Dans mon cas par exemple l’Université Paris Diderot est rattaché à l’hôpital Lariboisière et donc ça m’intéressait dans la continuité de ce que je fais en thèse de développer de nouveaux modèles de soins, avec par exemple des kinésithérapeutes en pratique avancée donc des kinésithérapeutes avec des compétences supplémentaires, plutôt des compétences médicales pour décharger les médecins, ce qui me permettrait de continuer dans la santé publique.
Non, car je me suis dit qu’il y avait trois possibilités pour influencer les politiques publiques. Soit tu es partie prenante au niveau des corps professionnels donc syndicats ou Ordre mais le problème c’est que les kinésithérapeutes sont assez étouffés par rapport à d’autres professions particulièrement médicale et même si je trouve que c’est très bien d‘avoir ce type d’activité, ce type de lobby auprès du gouvernement et du parlement pour essayer d’influencer les décisions, c’est pas forcément les valeurs que j’ai directement, du moins pas tout de suite.
La deuxième possibilité c’était comme mon projet initial donc d’intégrer une institution sanitaire donc par exemple une ARS ou la Direction Générale de l’Offre des Soins, ce qu’ont fait plusieurs personnes de ma promotion. Mais j’avais l’impression de plus devenir un technicien et de pas vraiment décider de projet à mener de plus grande envergure.
Donc je me suis dit, troisième possibilité, la recherche qui influence aussi les politiques publiques car le fait d’avancer des données ça renforce l’intérêt de modifier une politique publique. Cela fait que beaucoup d’enseignants-chercheurs ont une influence importante sur la manière dont les politiques sont menées au travers de multiples Conseils qui sont créés par le gouvernement.
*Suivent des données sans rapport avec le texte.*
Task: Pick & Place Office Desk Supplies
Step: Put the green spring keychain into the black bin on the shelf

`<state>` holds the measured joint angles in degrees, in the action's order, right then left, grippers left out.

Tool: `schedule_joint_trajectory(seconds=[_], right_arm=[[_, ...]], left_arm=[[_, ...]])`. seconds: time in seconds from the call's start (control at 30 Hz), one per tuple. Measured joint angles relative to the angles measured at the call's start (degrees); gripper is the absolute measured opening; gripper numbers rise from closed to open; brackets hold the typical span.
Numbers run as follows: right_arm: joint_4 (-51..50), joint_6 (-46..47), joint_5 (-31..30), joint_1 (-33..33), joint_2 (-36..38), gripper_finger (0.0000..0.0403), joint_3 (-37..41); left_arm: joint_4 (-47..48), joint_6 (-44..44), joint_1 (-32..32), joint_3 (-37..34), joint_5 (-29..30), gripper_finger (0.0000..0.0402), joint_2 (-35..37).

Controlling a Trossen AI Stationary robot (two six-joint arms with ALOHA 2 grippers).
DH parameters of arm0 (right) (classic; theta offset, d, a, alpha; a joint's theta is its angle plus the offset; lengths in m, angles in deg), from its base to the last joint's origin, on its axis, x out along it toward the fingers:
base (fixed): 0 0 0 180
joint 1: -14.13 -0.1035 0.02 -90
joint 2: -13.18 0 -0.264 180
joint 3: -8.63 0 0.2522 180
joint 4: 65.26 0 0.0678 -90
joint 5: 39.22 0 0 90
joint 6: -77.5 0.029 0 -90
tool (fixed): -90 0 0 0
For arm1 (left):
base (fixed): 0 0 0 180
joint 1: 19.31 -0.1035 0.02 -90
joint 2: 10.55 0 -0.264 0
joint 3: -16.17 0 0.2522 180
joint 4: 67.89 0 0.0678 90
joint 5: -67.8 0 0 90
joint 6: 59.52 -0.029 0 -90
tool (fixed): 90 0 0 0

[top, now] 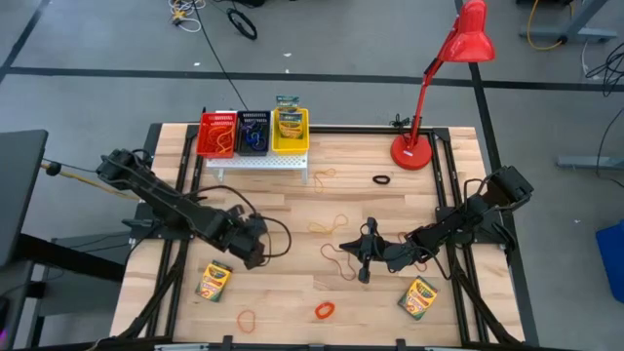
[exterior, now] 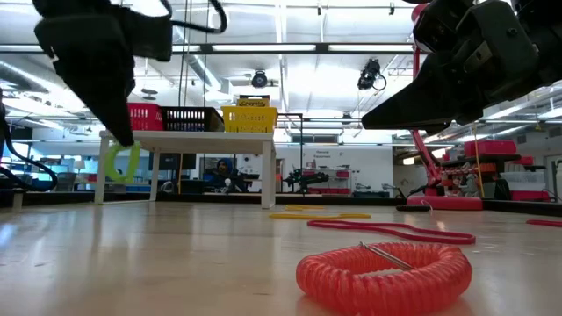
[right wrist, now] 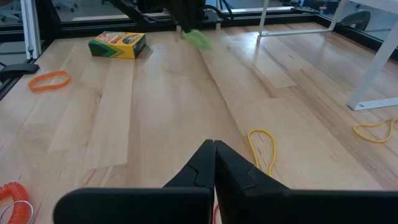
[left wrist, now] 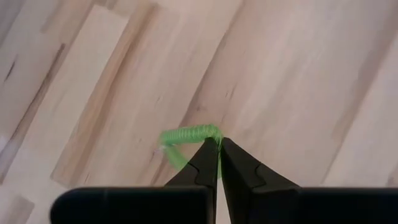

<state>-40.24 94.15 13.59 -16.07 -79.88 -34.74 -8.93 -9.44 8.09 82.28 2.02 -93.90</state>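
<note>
We see the left hand (left wrist: 219, 144) pinching a green elastic loop (left wrist: 186, 137), which hangs clear above the bench (top: 292, 292) near a crayon box (top: 214, 281). The right hand (right wrist: 214, 146) waits mid-bench, fingers pressed together, holding nothing.

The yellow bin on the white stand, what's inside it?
A crayon box stands in the yellow bin, filling most of it. Anything under or behind that box is hidden.
</note>
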Motion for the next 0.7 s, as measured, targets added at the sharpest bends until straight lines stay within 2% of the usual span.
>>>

On peut donc dire que c’est aussi un moyen, surtout en santé publique, ce n’est pas comme en recherche fondamentale ou en recherche clinique, car je ne pense pas que ce soit la validation scientifique de la thérapie manuelle qui va changer la kinésithérapie en tant que telle, donc c’est là que la discipline de santé publique répond vraiment aux politiques publiques dans le sens où les politiques s’alimentent des données scientifiques dans ce domaine-là. C’est pour ça que ça pourra quand même me permettre d’œuvrer à ce qui me tient à cœur c’est-à-dire améliorer la position du kinésithérapeute dans le parcours de soins.